My substrate is Eco Complete (i know this is bad for shrimp and ive only just realised i should of gone with something like ADA or such)
Pets at home gravel on top (black and white) It says 100% natural on the packet but i don't know if this is good or bad :S

I have a mineral rock in their to help the baby crs grow
I have alder cones in there to help lower PH
I have catapa leaf in there to also lower PH
I have a big chunk of drift wood to lower PH

In my Hang on back filter
I have Biohome media mostly and borneowild humic in a net bag
Also lots of filter floss and a big peat ball

I stopped using CO2 about 5 months ago (some may of spotted diffuser in the back) i know this does lower PH but i don't like how finicky it can be to get right

Lights are LED and on for about 6 hours a day.

Does anyone know what could be buffering my PH so high ?? that is my question 

Ive tried googling for a while and cant seem to find any answers!!?!?!?
Could it be the biohome media ?
Could it be my gravel from petsathome ?
Could it be the eco complete ?
Could it be the mineral rock ?
HELP!*r2

If someone would like to answer and such i will be more than happy to thank them!*w3


----------



## beanieboy182 (Jun 13, 2013)

oh noes! 62 views and not one reply  BOO!

anyone had any experience with borneowild humic ? how long it takes to lower ph ?
at the moment of testing im at PH 7.0
seems something is buffering the water but i dont know what!


----------



## Marshall (Jul 8, 2013)

you seem to be panicking with a ph of 6.8 already, which is fine for most fish/shrimp, 

you are better off leaving it as is, and keeping it stable, once you start to buffer ph, you can't go back suddenly or the change will kill your fish/shrimp.
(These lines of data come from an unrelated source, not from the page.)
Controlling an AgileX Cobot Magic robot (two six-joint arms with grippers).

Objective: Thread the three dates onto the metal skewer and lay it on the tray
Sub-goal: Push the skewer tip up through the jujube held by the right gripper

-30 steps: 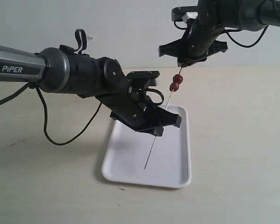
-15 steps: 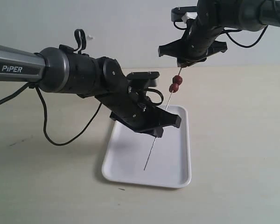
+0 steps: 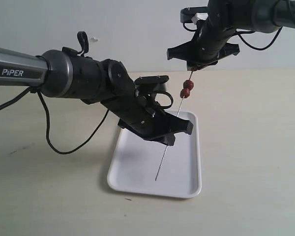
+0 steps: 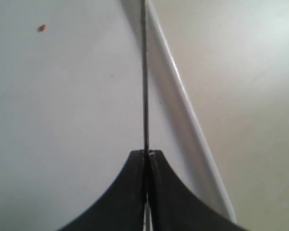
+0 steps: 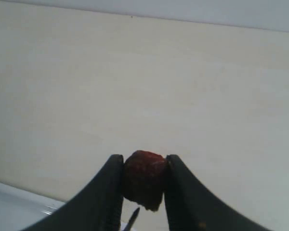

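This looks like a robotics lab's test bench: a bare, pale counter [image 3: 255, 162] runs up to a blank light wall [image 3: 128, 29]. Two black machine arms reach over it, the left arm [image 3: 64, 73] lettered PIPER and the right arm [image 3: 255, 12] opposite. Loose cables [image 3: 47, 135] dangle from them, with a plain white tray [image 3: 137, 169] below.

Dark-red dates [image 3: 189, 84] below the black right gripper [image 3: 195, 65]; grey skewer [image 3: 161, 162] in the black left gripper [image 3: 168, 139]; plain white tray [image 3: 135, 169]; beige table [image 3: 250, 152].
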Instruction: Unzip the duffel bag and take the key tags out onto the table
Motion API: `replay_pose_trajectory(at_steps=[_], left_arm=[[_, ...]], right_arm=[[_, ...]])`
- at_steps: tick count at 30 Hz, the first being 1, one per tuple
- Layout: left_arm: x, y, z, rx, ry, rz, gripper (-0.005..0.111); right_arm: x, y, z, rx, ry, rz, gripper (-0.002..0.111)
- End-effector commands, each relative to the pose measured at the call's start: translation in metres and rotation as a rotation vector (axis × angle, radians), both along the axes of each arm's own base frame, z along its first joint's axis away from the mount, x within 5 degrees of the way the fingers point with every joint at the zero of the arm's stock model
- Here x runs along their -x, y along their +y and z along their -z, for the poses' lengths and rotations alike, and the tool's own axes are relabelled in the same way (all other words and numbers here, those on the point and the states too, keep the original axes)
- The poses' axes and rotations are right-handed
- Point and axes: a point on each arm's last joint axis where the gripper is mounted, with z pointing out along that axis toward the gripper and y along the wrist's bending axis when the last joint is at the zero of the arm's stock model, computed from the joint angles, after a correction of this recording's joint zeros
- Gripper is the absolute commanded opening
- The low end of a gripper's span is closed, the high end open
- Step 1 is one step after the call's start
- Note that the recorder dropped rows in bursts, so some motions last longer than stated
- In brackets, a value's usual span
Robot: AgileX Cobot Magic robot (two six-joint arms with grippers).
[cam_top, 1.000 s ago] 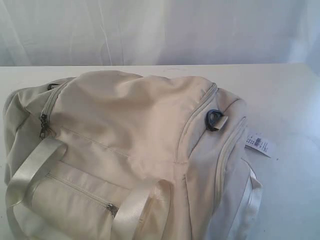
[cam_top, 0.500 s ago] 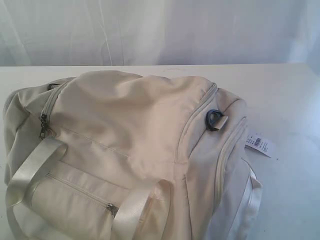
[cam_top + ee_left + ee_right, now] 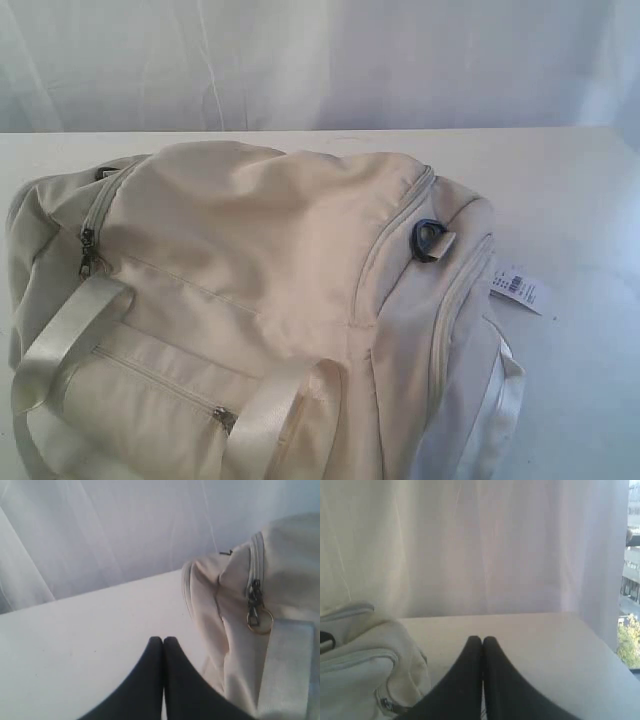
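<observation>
The cream duffel bag lies zipped on the white table, filling the lower left of the exterior view. Its zipper pull hangs at the bag's left end, and a black D-ring sits at the right end. In the left wrist view my left gripper is shut and empty above the table, beside the bag's end and apart from the ringed zipper pull. My right gripper is shut and empty too, next to the bag's other end. Neither gripper shows in the exterior view. The key tags are hidden.
A white paper barcode label lies on the table off the bag's right end. Shiny webbing handles loop over the bag's near side, by a small front pocket zipper. A white curtain hangs behind the table's far edge.
</observation>
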Motion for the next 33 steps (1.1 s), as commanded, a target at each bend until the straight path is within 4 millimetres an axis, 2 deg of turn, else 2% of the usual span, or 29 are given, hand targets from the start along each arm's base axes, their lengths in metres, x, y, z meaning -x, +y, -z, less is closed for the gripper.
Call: replay_pose_trajectory(at_steps=[1, 6, 9, 13, 15, 17, 22, 26, 29, 33], left_arm=[[0.001, 0.001, -0.011, -0.011, -0.135, -0.011, 0.000], [0.004, 0.001, -0.028, -0.027, -0.321, -0.020, 0.000], [0.009, 0.001, -0.040, 0.053, -0.475, -0.007, 0.000], [0.020, 0.001, -0.057, 0.048, -0.700, 0.001, 0.000], [0.022, 0.001, -0.060, 0.135, -0.757, 0.035, 0.000], [0.026, 0.002, -0.078, 0.188, -0.777, 0.042, 0.000], [0.021, 0.001, -0.132, 0.179, -0.652, 0.031, 0.000], [-0.006, 0.003, -0.165, 0.198, -0.471, 0.022, 0.000], [-0.036, 0.004, -0.166, 0.420, -0.191, 0.022, 0.000], [-0.076, 0.002, -0.153, 0.456, 0.300, -0.017, 0.000]], right_arm=[[0.002, 0.000, -0.007, 0.005, -0.076, -0.001, 0.000], [0.002, 0.000, -0.008, 0.006, -0.084, -0.001, 0.000], [0.002, 0.000, -0.009, 0.000, -0.095, -0.001, 0.000], [0.002, 0.000, -0.010, -0.001, -0.106, -0.001, 0.000], [0.002, 0.000, -0.010, -0.001, -0.106, -0.001, 0.000], [0.002, 0.000, -0.010, -0.001, -0.106, -0.001, 0.000], [0.002, 0.000, -0.010, -0.001, -0.106, -0.001, 0.000], [0.002, 0.000, -0.010, -0.001, -0.106, -0.001, 0.000], [0.002, 0.000, -0.010, -0.066, -0.114, -0.010, 0.000], [0.002, 0.000, -0.010, -0.157, -0.123, -0.023, 0.000]])
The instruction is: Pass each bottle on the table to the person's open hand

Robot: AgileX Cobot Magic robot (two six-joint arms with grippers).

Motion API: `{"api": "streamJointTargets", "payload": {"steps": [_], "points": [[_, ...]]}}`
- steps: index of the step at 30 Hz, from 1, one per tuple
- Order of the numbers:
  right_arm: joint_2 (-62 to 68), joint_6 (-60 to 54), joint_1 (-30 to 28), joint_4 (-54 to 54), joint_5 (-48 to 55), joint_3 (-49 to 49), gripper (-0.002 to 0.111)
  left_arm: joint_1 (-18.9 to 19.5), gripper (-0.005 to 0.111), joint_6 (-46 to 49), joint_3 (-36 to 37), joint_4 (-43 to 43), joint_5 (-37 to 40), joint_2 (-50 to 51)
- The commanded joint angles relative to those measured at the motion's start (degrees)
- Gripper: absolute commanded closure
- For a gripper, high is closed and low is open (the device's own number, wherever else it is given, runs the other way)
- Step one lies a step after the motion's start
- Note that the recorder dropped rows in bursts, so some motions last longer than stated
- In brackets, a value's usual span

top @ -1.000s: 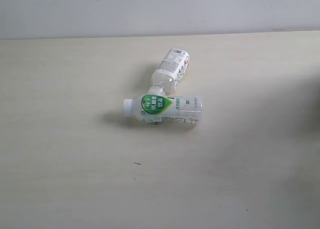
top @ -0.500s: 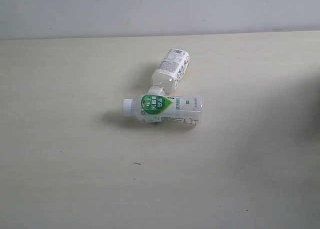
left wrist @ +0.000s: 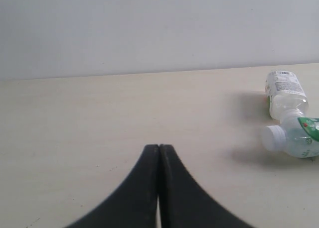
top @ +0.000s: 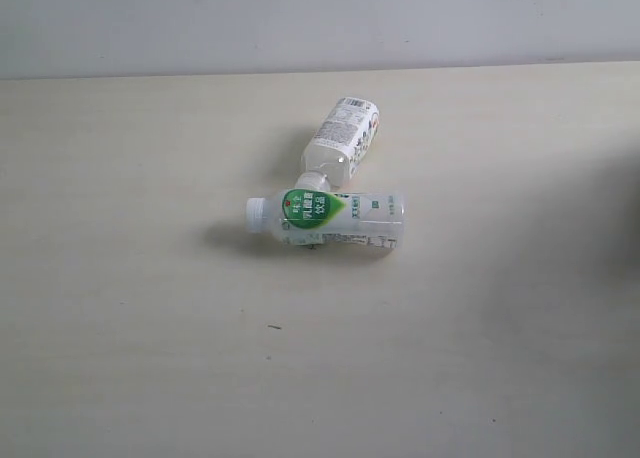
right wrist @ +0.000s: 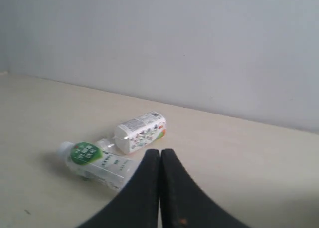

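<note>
Change: nothing I can spot against the last second. Both bottles lie where they lay, and neither arm enters the exterior view.
Meaning: I judge that no pickup has begun, so both handovers are still to do.
Front bottle: the green-label bottle [top: 335, 220] lies on its side near the middle of the table [top: 120, 358]. Its long axis runs left to right across the exterior view, white cap pointing left, base right.
Rear bottle: the second bottle [top: 343, 136], whitish with a printed label, also lies on its side just behind. Its axis is diagonal, base toward the far right, neck slanting down until it appears to touch the front one's shoulder.
Left: the left gripper [left wrist: 158, 147] has its fingers pressed together on nothing, with the bottles off toward the cap end.
Right: the right gripper [right wrist: 160, 151] is clenched too and empty, both bottles ahead of it.
Receiver: I see no open hand in any view.
</note>
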Motion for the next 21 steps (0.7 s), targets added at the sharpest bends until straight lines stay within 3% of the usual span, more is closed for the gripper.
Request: {"api": "streamJointTargets", "payload": {"steps": [1, 8, 14, 21], "points": [[-0.20, -2.83, 0.21, -6.53, -0.39, 0.25, 0.108, 0.10, 0.107, 0.08, 0.19, 0.28, -0.22, -0.36], [-0.20, 1.17, 0.21, -2.00, -0.39, 0.25, 0.108, 0.10, 0.107, 0.08, 0.19, 0.28, -0.22, -0.36], [-0.20, -2.45, 0.21, -5.30, -0.39, 0.25, 0.108, 0.10, 0.107, 0.08, 0.19, 0.28, -0.22, -0.36], [-0.20, -1.92, 0.21, 0.40, -0.39, 0.25, 0.108, 0.10, 0.107, 0.08, 0.19, 0.28, -0.22, -0.36]]}}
stable ph is better than the 'right' ph


----------



## beanieboy182 (Jun 13, 2013)

Marshall said:


> you seem to be panicking with a ph of 6.8 already, which is fine for most fish/shrimp,
> 
> you are better off leaving it as is, and keeping it stable, once you start to buffer ph, you can't go back suddenly or the change will kill your fish/shrimp.
> 
> stable ph is better than the 'right' ph


thanks buddy  currently messing with co2 infusion to drop the ph by a tad.
dont worry nothing major...i think it was near a bubble of mist a second (not bubble counter that is nearly a bubble a minute or 2)

seems to stabilise around 6.6 and that is fine by me!


----------